▶ _WORK TASK_:
Every line in the data below that includes "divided" belongs in the answer, copied as it stands.

▶ _EXTRACTED RECORDS_:

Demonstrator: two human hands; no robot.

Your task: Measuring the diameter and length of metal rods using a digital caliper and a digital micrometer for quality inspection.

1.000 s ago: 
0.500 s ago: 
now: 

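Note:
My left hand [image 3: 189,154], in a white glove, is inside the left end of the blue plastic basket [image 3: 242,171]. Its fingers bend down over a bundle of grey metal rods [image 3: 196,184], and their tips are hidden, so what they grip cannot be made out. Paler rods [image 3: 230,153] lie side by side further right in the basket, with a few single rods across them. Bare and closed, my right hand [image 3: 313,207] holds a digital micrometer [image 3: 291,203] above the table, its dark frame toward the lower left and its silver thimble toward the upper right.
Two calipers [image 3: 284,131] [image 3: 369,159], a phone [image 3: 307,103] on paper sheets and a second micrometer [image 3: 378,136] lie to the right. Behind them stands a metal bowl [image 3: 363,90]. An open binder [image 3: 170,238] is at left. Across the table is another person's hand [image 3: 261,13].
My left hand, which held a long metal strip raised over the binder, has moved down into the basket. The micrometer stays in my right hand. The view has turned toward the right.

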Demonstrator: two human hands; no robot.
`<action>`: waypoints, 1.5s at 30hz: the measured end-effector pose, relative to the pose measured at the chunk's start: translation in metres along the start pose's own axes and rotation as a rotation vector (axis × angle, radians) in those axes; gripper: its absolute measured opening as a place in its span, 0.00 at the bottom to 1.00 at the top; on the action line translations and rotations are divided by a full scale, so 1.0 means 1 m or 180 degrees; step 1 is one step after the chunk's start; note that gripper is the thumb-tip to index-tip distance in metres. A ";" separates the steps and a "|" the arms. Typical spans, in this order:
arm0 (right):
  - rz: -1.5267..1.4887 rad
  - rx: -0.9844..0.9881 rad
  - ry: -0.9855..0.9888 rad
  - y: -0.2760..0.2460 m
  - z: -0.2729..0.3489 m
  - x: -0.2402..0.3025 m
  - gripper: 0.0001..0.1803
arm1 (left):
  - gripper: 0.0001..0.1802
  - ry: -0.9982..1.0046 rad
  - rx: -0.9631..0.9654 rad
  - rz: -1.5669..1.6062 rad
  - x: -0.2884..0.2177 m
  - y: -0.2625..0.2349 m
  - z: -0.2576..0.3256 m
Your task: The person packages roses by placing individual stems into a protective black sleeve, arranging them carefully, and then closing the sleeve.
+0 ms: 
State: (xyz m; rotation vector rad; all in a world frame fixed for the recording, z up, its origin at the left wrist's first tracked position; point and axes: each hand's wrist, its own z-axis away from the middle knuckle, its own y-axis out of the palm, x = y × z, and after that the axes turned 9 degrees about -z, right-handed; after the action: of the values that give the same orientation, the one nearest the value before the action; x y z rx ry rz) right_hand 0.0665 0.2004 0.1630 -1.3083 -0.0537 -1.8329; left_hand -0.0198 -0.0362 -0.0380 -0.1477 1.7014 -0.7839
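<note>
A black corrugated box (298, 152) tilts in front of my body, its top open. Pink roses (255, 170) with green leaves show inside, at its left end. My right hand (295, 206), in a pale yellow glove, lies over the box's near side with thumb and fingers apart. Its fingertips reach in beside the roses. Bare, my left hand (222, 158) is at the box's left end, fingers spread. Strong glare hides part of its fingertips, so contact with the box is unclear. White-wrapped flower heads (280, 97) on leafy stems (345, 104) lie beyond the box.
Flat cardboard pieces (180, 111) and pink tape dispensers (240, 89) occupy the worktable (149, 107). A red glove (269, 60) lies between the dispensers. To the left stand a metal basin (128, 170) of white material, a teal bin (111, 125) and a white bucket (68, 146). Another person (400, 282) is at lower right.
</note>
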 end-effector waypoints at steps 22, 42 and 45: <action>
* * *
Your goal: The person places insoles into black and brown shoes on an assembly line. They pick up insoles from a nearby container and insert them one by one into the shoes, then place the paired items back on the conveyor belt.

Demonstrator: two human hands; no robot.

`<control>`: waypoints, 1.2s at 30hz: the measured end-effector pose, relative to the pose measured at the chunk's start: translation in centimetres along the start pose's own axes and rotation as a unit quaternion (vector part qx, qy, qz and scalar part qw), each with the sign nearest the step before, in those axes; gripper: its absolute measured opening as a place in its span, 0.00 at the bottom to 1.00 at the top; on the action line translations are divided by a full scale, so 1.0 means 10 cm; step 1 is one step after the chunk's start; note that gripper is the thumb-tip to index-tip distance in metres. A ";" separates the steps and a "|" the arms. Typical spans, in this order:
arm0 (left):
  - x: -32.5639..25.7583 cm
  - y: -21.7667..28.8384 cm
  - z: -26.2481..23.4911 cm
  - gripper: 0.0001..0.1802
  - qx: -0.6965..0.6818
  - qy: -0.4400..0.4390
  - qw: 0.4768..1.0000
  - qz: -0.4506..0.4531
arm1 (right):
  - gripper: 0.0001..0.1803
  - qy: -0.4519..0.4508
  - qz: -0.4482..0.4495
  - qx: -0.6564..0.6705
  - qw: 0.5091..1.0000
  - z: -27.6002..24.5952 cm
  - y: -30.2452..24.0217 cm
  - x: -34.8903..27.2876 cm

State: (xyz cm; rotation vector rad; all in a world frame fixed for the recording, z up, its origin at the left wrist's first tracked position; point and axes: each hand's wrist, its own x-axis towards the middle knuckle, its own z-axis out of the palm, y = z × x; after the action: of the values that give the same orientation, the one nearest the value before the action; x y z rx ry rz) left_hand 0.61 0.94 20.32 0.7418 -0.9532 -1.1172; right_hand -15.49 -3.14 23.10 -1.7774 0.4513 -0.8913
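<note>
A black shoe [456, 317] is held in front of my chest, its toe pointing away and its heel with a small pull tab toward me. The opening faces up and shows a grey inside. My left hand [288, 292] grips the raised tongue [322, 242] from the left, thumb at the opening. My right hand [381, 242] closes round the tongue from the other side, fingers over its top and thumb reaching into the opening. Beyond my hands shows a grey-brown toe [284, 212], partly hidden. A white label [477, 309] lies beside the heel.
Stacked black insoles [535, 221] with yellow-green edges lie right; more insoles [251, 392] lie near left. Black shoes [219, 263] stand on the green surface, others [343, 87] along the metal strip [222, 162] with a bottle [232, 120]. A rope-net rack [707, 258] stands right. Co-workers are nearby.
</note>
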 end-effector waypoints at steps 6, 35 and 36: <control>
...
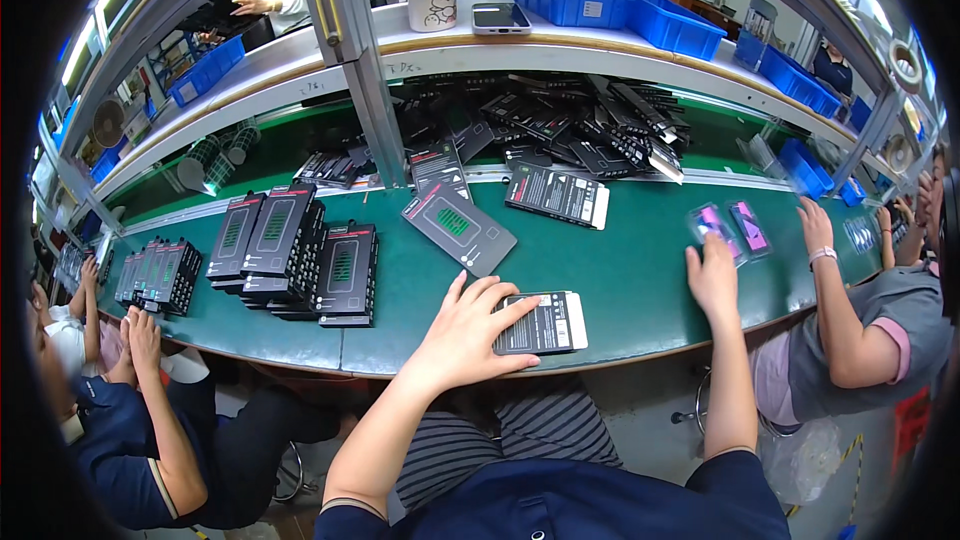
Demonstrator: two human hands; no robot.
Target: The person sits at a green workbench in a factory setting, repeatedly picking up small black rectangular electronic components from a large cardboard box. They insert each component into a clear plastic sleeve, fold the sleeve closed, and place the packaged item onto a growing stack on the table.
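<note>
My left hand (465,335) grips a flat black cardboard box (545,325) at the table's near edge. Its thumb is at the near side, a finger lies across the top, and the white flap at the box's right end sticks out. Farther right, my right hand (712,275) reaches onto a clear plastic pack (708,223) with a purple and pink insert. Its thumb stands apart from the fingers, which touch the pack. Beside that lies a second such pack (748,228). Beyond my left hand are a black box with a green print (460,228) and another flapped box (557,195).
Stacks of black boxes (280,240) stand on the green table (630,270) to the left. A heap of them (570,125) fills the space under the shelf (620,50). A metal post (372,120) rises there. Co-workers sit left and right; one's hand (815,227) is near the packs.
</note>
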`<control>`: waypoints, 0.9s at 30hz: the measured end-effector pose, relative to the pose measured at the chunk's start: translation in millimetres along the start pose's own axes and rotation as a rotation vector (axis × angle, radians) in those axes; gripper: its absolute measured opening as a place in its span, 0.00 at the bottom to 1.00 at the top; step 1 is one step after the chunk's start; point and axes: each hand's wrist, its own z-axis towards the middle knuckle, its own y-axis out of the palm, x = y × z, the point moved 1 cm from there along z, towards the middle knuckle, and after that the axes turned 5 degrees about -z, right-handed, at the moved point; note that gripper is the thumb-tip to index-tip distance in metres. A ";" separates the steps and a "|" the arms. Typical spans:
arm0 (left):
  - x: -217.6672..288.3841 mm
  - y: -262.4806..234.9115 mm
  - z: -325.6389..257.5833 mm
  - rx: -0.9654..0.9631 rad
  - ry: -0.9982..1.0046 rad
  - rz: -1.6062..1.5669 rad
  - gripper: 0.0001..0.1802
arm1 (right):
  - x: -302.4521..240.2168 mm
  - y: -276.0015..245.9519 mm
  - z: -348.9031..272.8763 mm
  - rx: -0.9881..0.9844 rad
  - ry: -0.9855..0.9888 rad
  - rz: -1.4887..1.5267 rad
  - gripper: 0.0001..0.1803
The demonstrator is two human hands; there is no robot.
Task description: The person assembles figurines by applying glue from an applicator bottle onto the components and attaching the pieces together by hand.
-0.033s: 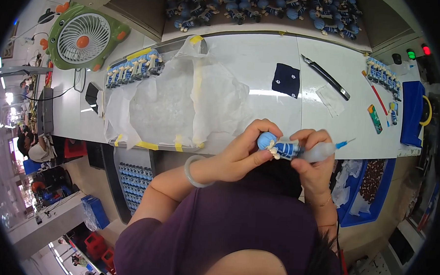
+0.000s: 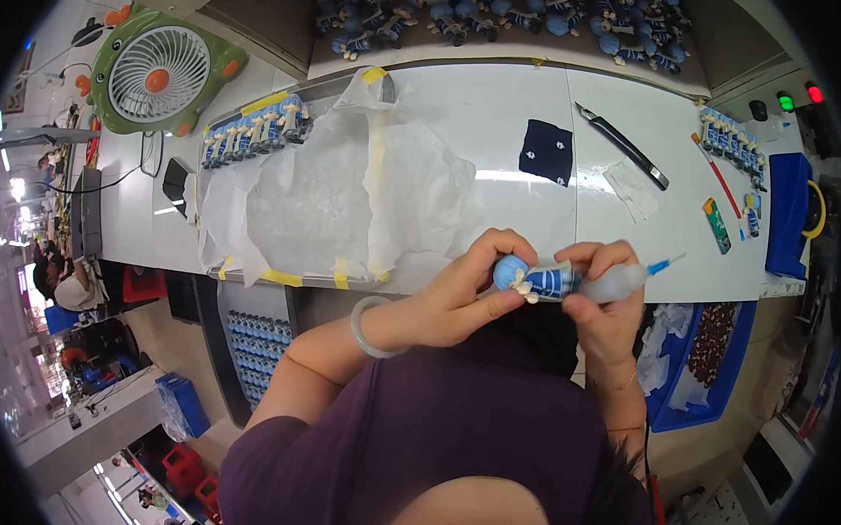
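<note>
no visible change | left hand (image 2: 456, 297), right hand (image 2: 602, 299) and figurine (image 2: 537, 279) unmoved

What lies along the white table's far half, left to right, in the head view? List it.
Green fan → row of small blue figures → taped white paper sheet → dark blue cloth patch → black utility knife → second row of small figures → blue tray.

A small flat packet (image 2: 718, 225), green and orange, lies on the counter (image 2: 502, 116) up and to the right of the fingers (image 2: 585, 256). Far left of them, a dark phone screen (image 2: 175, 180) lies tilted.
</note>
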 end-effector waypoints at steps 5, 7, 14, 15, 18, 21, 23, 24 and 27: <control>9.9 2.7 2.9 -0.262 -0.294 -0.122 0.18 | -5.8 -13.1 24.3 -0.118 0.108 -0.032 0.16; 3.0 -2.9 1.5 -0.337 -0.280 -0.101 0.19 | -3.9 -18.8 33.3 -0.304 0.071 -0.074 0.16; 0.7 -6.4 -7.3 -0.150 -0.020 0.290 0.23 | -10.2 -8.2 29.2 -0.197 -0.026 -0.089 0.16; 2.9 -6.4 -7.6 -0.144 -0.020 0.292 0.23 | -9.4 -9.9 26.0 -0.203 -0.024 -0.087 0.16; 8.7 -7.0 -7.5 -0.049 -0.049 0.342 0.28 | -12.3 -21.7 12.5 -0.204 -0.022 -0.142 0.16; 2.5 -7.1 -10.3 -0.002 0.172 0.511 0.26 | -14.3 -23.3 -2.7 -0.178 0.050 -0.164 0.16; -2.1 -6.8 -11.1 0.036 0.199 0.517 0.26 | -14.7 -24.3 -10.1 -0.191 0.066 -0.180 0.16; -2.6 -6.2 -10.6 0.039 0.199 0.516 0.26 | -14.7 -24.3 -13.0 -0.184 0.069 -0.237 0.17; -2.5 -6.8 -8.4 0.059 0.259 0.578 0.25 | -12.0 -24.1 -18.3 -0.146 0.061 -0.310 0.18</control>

▶ _YOUR SOLUTION_:
`<action>`: waypoints, 1.5s at 30hz: the measured end-effector pose, relative to the pose measured at the chunk's start: translation in metres along the start pose's own axes and rotation as a rotation vector (axis × angle, radians) in those axes; gripper: its absolute measured opening as a place in its span, 0.00 at the bottom to 1.00 at the top; on the action line translations and rotations are divided by a full scale, so 1.0 means 1 m or 180 degrees; step 1 is one step after the chunk's start; note that gripper is the thumb-tip to index-tip distance in metres. A ";" separates the steps and a "|" the arms. Typical spans, in this order:
`<control>`: waypoints, 1.2s at 30hz: the measured end-effector pose, relative to the pose measured at the chunk's start: translation in centimetres along the start pose's own axes and rotation as a unit quaternion (vector part qx, qy, qz and scalar part qw), each with the sign nearest the step before, in those axes; gripper: its absolute measured opening as a place in its span, 0.00 at the bottom to 1.00 at the top; on the action line translations are divided by a full scale, so 1.0 means 10 cm; step 1 is one step after the chunk's start; note that gripper is the thumb-tip to index-tip distance in metres. A ";" separates the steps and a "|" the arms. Typical spans, in this order:

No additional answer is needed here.